### WHAT NEEDS TO BE DONE
Check every line of the material below for the string "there". State how many lines have it.

### DATASET CONTENT
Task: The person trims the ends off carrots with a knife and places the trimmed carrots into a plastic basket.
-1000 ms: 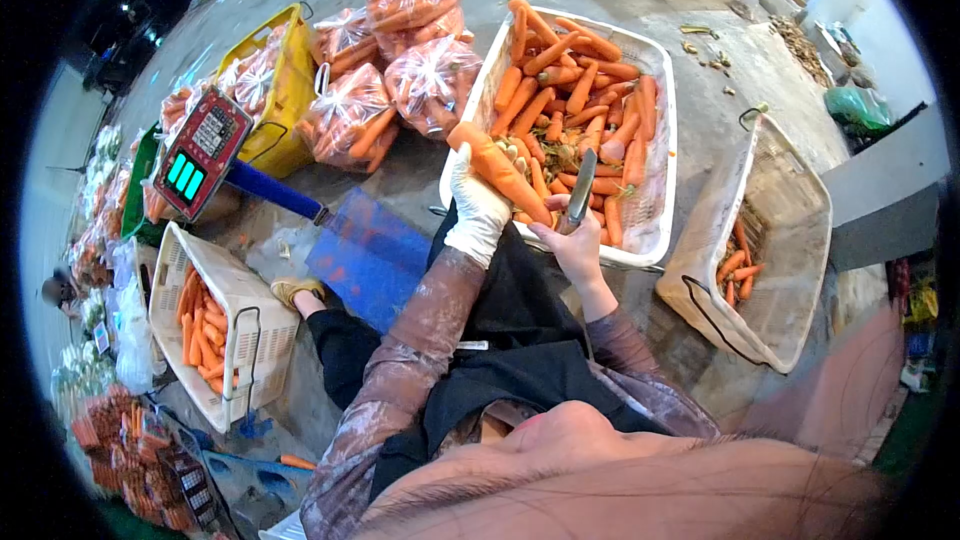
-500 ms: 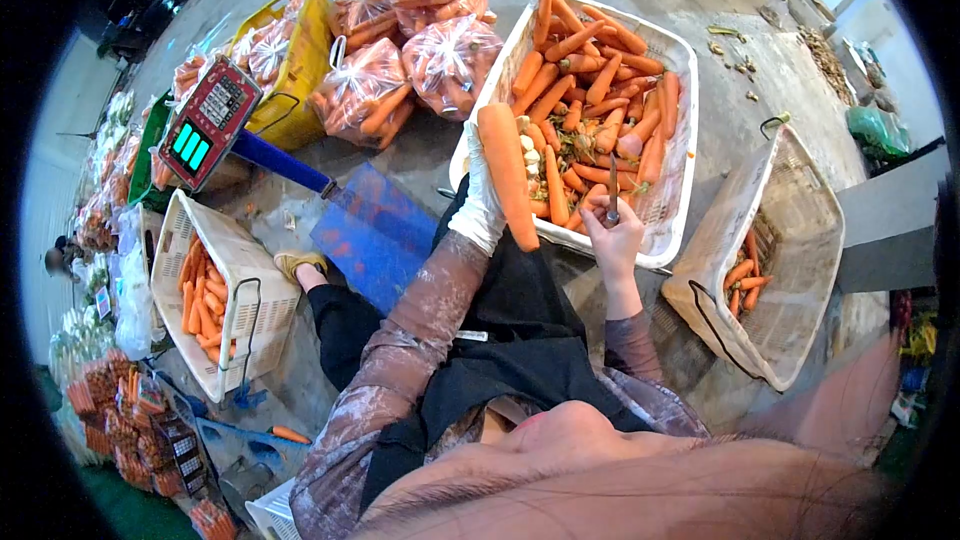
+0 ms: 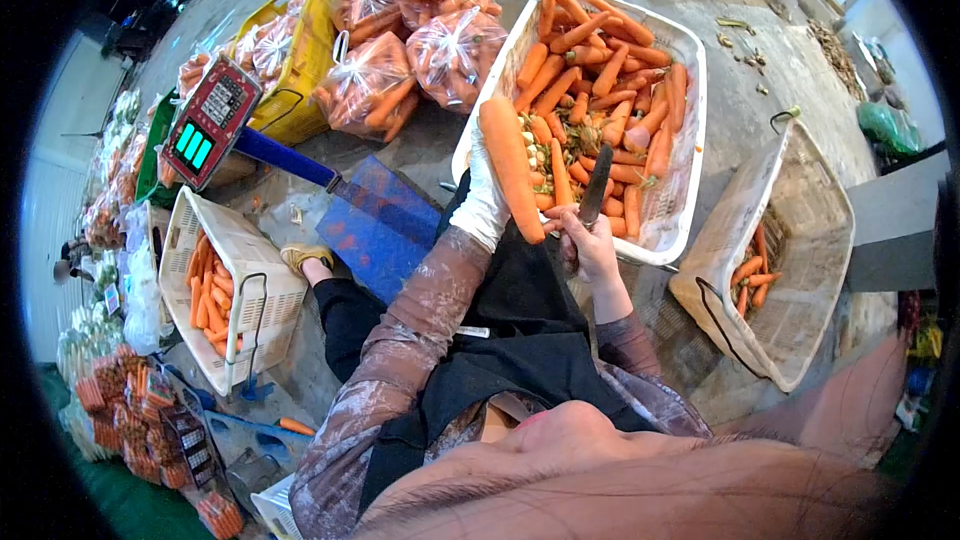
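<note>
A big carrot [image 3: 509, 162] is gripped in my left hand [image 3: 482, 205], which wears a white glove; its thick end points away from me. My right hand [image 3: 591, 245] is bare and closed around the handle of a knife [image 3: 597, 188]. The dark blade slants up over the crate, its flat side showing. My right fingertips are close to the carrot's lower end; whether they touch it I cannot tell. Just beyond both hands, many loose carrots [image 3: 625, 70] and some pale cut pieces fill a white plastic crate [image 3: 690, 155].
On the right, a tilted crate [image 3: 815, 240] holds a few carrots. Another crate of carrots [image 3: 275, 305] stands left, near a blue scale platform [image 3: 375, 225] with its red display [image 3: 213, 120]. Bagged carrots [image 3: 455, 55] and a yellow crate [image 3: 310, 55] are at the back left.
My right hand has moved left and slightly toward me, nearer the carrot's lower end. The knife has turned so its blade shows broader. My left hand keeps hold of the carrot.
</note>
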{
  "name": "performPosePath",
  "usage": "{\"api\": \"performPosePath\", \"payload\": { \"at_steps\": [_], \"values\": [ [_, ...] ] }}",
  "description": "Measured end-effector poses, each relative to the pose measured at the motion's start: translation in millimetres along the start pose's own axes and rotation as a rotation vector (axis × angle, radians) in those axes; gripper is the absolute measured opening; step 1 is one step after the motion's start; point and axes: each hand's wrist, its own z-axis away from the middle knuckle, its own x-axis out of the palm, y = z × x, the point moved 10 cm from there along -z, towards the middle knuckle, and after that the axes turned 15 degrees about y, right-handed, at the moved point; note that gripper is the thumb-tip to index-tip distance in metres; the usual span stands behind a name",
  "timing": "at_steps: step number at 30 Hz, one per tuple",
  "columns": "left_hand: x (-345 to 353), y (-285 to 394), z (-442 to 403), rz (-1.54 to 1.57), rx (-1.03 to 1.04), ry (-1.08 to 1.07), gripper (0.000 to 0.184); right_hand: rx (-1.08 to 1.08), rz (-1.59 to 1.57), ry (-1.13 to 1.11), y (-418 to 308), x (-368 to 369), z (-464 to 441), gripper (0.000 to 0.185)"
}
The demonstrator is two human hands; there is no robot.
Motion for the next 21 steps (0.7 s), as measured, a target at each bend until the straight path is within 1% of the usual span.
{"api": "performPosePath", "payload": {
  "at_steps": [1,2,3,5,9,11,15,17,18,19,20,21],
  "values": [
    [-8.5,0.5,-19.1,-0.021,0.064,-0.026,0.065,0.078,-0.08,-0.05,5.8,8.2,3.4,0.024],
    [-17.1,-0.7,-35.8,-0.042,0.129,-0.053,0.064,0.108,-0.105,-0.049,6.9,11.3,5.6,0.025],
    [-14.8,0.3,-34.2,-0.04,0.129,-0.054,0.064,0.107,-0.104,-0.049,6.1,14.2,6.9,0.025],
    [-16.9,2.6,-32.6,-0.064,0.147,0.02,0.062,0.16,-0.142,-0.043,9.7,17.5,9.0,0.022],
    [-8.7,1.2,-25.2,0.015,0.088,-0.015,0.062,0.153,-0.089,-0.073,13.6,18.8,8.3,0.022],
    [-4.9,-0.4,-8.8,0.051,0.027,0.029,0.062,0.163,-0.098,-0.06,13.9,17.9,7.6,0.021],
    [-8.0,-0.3,-18.7,0.092,0.053,0.038,0.061,0.175,-0.088,-0.007,28.0,5.0,-4.4,0.017],
    [-9.6,-3.5,-24.0,0.112,0.05,0.01,0.057,-0.3,0.328,0.215,8.8,-23.8,-24.2,0.018],
    [-6.2,-3.5,-21.2,0.112,0.049,0.008,0.057,-0.481,0.669,0.345,-28.4,-23.2,-15.4,0.024],
    [-2.0,5.4,-14.1,0.057,0.156,0.023,0.055,-0.483,0.669,0.349,-43.3,-22.8,-15.4,0.024],
    [2.3,14.3,-5.0,0.0,0.262,0.037,0.055,-0.73,0.948,0.391,-70.8,-13.9,-7.9,0.026],
    [4.1,14.1,1.9,-0.004,0.257,0.031,0.055,-0.975,1.229,0.429,-87.6,-1.2,0.2,0.028]
  ]
}}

### SOLVED EXERCISE
2